Problem statement -> This exercise calls for copying every line below that holds the word "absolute".

§ §

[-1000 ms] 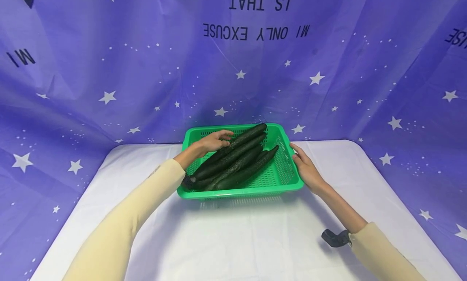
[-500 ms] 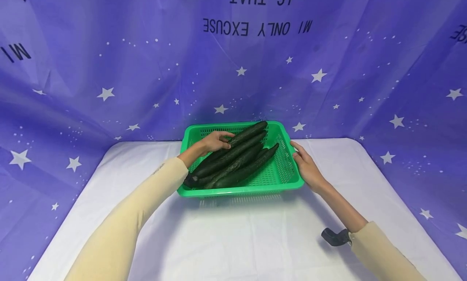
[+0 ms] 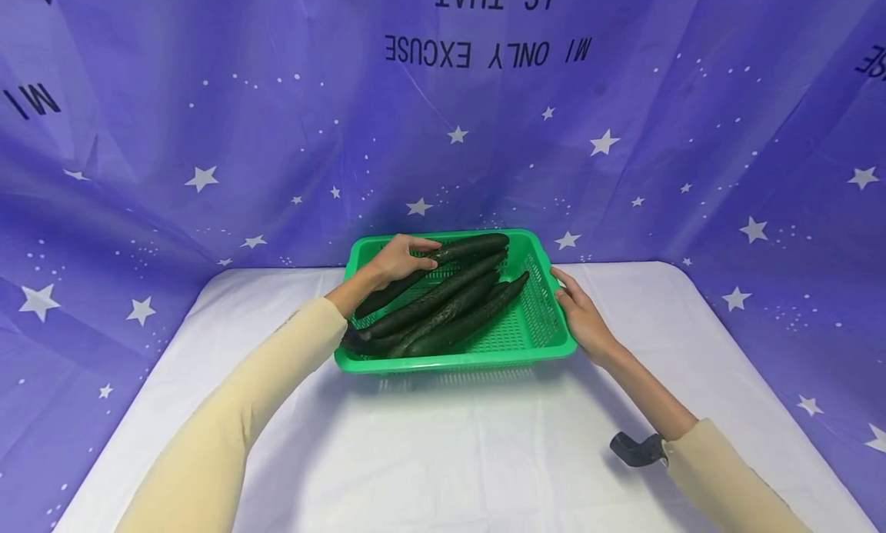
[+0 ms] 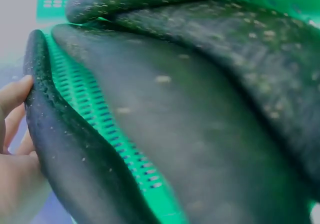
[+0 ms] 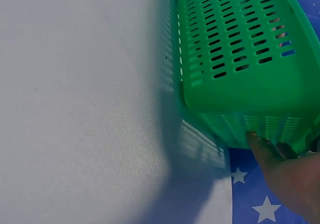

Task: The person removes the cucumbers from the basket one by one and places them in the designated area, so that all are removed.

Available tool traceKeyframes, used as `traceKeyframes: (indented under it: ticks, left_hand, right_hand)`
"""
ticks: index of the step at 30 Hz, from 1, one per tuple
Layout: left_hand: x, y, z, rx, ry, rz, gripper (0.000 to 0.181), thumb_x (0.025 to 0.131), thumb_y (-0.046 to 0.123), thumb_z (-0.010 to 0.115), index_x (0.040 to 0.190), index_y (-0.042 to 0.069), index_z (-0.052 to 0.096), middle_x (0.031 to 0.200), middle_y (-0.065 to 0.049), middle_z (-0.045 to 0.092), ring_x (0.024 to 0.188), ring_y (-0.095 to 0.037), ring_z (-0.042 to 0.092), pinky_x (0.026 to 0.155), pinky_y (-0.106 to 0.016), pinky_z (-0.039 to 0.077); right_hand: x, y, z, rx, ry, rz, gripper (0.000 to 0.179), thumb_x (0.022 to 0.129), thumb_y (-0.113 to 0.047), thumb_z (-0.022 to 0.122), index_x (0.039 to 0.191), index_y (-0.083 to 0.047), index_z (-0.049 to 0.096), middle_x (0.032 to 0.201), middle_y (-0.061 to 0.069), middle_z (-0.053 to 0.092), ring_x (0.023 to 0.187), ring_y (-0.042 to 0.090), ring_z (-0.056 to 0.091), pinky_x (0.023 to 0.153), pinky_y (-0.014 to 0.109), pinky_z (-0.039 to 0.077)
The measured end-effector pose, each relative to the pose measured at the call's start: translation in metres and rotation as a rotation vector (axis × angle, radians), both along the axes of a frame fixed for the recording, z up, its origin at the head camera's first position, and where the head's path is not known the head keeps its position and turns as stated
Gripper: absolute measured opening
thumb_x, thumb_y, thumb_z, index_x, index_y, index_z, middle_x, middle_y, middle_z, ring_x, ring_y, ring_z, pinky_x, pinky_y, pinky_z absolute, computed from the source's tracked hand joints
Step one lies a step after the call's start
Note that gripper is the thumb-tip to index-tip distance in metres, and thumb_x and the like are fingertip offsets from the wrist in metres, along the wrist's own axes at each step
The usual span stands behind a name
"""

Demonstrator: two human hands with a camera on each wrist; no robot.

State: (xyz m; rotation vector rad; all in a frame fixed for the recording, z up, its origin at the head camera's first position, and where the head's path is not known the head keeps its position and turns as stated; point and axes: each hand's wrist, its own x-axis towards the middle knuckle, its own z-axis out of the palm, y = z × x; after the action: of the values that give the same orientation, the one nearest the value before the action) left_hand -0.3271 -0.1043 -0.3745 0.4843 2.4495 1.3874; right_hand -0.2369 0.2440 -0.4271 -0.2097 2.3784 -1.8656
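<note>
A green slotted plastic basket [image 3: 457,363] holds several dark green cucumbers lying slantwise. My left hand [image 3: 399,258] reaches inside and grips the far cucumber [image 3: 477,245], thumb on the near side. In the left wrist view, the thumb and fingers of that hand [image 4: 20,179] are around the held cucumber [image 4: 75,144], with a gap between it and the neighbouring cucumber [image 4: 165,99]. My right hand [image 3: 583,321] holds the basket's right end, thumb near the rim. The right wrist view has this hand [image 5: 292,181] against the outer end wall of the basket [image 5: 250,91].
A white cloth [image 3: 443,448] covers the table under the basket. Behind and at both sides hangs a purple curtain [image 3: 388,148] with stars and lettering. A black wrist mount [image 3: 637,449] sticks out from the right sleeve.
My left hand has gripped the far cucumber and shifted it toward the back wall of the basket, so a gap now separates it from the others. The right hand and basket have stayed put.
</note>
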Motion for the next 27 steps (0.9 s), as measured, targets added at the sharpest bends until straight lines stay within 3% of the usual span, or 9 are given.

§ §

Output for this task ->
Gripper: absolute measured opening
thumb_x, thumb_y, thumb_z, index_x, index_y, index_z, middle_x, middle_y, middle_z, ring_x, ring_y, ring_z, pinky_x, pinky_y, pinky_z absolute, computed from the source's tracked hand joints

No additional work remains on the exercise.